Of course, no one is using his connection with the nation’s first black president more arduously than Joe Biden, Obama’s vice president who is seeking a boost to his flagging campaign to take on President Donald Trump.
Biden is “running as Obama’s understudy and heir,” Kondik said. The pair spoke on Tuesday ahead of the South Carolina contest, which is vital to Biden’s chances, The New York Times reported.
But Sanders is riding high as the frontrunner, and the party’s moderates are nervous about the 78-year-old senator’s chances against the Republican incumbent.
“The establishment is freaking out,” blared CNN.
“Running Bernie Sanders Against Trump Would Be an Act of Insanity,” concluded a column in New York magazine.
Nevertheless, next week’s Super Tuesday contests could leave Sanders with a virtually unassailable lead.
“If there is a way to stop — or at least slow — Sanders, most Democratic insiders are convinced it’s this: former president Barack Obama and former first lady Michelle Obama get behind an alternative candidate to the Vermont senator,” CNN commentator Chris Cilizza wrote this week.
“Not only that, but the Obamas make their endorsements soon — like pre-Super Tuesday — and they urge all of the other candidates to get out of the race ASAP.”
Back in November, Politico reported that Obama planned to make a public statement if Sanders got too far out in front, in a bid to block him from winning the nomination.
If Obama did speak out, his opinion would resonate, but few think that will happen.
“President Obama has several friends in this race, including, of course, his own esteemed vice president,” his spokeswoman Katie Hill said this week in a statement.

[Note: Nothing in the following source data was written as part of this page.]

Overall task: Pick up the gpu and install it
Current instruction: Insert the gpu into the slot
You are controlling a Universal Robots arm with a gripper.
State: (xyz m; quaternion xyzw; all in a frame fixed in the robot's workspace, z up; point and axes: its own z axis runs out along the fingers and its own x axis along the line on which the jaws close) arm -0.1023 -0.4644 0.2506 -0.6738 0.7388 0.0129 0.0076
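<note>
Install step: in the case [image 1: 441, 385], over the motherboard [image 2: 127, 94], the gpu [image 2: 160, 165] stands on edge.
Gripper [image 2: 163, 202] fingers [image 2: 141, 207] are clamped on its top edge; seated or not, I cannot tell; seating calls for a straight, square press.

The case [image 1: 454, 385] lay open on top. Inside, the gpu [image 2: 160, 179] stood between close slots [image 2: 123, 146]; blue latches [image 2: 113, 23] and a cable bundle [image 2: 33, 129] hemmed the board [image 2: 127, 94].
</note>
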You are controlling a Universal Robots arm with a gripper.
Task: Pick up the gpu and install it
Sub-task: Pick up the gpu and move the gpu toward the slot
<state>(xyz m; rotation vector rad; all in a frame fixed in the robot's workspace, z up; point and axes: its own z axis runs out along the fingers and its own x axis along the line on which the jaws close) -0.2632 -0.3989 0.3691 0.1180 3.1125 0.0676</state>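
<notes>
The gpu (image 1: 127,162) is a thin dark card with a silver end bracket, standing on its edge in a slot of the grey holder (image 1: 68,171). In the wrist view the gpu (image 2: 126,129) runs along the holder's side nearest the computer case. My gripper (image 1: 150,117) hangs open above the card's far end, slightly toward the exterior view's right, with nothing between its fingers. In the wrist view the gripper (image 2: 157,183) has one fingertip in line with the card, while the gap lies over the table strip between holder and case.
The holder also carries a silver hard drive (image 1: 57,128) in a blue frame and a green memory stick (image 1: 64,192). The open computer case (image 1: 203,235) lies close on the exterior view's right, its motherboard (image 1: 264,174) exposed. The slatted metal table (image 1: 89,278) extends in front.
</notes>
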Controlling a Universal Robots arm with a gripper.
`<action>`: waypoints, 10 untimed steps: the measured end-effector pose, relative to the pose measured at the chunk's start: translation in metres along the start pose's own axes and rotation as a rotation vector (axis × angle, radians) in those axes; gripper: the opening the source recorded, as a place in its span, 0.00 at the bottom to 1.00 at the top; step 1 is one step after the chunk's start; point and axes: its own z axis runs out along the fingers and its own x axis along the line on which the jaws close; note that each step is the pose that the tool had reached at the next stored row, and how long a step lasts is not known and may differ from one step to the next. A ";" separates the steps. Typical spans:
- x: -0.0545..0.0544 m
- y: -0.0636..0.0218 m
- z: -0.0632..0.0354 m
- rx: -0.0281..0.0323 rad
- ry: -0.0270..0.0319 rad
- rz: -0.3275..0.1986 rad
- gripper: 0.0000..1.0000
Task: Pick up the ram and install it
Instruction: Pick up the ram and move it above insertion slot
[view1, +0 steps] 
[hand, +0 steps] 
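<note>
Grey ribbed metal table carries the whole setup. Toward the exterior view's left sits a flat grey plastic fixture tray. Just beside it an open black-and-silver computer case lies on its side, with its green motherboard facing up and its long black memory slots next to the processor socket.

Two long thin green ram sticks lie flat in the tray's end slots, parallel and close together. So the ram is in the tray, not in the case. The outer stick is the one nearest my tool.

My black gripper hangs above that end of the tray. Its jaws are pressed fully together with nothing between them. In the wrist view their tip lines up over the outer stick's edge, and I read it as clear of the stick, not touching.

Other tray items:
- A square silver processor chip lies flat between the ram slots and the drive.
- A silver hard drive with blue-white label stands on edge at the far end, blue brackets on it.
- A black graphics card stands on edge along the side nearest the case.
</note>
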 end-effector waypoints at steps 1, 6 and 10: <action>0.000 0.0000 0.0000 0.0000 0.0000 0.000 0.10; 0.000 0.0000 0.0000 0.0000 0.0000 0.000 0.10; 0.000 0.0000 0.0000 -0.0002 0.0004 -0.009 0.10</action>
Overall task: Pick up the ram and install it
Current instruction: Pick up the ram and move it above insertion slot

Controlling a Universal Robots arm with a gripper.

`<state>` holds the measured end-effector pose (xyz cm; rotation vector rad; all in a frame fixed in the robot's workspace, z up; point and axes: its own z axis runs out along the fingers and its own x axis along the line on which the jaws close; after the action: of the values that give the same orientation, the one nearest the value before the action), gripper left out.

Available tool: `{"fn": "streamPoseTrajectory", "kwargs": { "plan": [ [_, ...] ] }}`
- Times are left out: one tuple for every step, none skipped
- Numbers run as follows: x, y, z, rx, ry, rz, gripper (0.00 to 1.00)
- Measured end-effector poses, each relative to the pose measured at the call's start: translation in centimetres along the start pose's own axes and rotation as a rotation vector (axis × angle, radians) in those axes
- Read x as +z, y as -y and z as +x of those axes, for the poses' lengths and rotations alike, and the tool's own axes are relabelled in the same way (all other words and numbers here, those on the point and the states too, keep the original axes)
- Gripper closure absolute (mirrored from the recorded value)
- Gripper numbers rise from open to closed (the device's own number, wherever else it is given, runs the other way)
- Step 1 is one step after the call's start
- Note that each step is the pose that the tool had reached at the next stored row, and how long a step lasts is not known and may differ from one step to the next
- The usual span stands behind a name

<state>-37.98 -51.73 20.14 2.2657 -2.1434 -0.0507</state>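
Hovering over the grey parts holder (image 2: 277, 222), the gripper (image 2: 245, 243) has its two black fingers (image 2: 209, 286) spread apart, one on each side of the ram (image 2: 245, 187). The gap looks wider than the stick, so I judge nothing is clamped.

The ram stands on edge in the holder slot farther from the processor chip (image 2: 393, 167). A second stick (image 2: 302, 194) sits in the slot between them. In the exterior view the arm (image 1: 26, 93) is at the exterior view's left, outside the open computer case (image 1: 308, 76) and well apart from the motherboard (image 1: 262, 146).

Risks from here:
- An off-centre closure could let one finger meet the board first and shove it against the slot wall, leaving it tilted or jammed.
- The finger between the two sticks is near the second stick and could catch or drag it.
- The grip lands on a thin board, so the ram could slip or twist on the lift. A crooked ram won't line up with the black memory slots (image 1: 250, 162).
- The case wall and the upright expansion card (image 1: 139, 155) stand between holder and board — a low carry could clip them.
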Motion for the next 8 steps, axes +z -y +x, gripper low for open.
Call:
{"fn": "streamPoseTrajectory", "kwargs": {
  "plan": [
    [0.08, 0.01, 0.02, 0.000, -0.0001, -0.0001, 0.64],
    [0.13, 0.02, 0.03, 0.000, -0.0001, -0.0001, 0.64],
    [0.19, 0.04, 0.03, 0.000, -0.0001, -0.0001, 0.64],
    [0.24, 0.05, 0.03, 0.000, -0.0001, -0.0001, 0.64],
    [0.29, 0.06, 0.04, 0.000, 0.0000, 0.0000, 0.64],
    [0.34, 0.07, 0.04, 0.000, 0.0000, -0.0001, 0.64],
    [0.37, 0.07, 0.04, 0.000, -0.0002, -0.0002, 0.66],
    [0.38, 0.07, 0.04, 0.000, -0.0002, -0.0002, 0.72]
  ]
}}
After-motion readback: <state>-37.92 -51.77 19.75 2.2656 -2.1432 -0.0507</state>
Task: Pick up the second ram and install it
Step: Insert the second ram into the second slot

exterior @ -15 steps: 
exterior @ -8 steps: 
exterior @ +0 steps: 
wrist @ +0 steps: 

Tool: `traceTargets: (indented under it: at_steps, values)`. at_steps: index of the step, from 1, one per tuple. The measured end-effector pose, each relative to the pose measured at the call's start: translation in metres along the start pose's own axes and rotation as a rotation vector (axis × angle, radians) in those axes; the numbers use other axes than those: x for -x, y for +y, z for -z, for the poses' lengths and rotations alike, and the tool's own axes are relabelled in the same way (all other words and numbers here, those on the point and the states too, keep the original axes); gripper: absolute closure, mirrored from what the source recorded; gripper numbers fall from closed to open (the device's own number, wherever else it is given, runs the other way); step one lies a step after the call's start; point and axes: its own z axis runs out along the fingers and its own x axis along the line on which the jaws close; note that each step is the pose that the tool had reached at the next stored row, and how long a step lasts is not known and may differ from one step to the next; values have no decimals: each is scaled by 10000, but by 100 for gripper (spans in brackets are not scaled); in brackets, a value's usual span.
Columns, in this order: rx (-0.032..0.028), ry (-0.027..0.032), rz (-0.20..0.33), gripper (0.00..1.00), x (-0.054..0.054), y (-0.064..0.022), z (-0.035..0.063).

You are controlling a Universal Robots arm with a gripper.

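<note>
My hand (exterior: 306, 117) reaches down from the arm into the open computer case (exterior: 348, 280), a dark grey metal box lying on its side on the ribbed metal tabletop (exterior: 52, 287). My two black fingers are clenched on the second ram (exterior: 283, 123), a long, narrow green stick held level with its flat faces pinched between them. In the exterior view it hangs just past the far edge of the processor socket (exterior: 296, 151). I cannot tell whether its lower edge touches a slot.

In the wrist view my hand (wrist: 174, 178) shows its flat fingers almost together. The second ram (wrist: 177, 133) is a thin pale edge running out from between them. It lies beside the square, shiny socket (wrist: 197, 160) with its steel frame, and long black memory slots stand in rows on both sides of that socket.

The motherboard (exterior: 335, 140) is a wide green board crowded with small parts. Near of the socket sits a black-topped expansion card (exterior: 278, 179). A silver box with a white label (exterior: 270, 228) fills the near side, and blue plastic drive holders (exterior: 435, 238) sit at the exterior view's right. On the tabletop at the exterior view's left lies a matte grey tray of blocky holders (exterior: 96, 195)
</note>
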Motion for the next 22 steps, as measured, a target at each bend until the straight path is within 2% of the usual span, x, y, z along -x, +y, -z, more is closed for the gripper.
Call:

“He has said he has no plans to endorse in the primary because he believes that in order for Democrats to be successful this fall, voters must choose their nominee.”
In 2016, Obama threw his weight behind Hillary Clinton, his onetime secretary of state, only when it became clear that she would beat Sanders for the nomination.
But the former US leader has made his views known on elections abroad, formally endorsing Emmanuel Macron in France and Justin Trudeau in Canada during their campaigns.
The rare comment from Obama’s spokeswoman came as part of a condemnation of what she called a “despicable ad” from a pro-Trump PAC in which Obama’s comments were taken “out of context” to disparage Biden.
But he has stayed silent about the many Democrats using his speeches in their ads in a bid to imply they have his support.
Biden of course has leveraged their friendship and partnership, but billionaire Michael Bloomberg, progressive Senator Elizabeth Warren and former Indiana mayor Pete Buttigieg have also sought to associate themselves with Obama’s legacy in some way.
And all of them have quoted him to back up their policy positions.
“As Barack Obama said, we should pay attention to where the voters of this country are. And spending nearly $60 trillion is not where they are,” tweeted moderate presidential hopeful Amy Klobuchar, as she bashed Sanders’ platform.
Former presidents generally shy away from endorsing candidates after they leave office, with the notable exception of Bill Clinton — who backed his wife in the 2008 and 2016 primaries, Kondik explained.
“I have no idea if Obama might endorse, but there has been no indication that he will. He, like many other Democrats, may honestly be conflicted about who he might back,” the analyst added.
But if Sanders goes on to win the nomination, Kondik said he would be “curious to see whether Obama will speak” at the party’s nominating convention in July.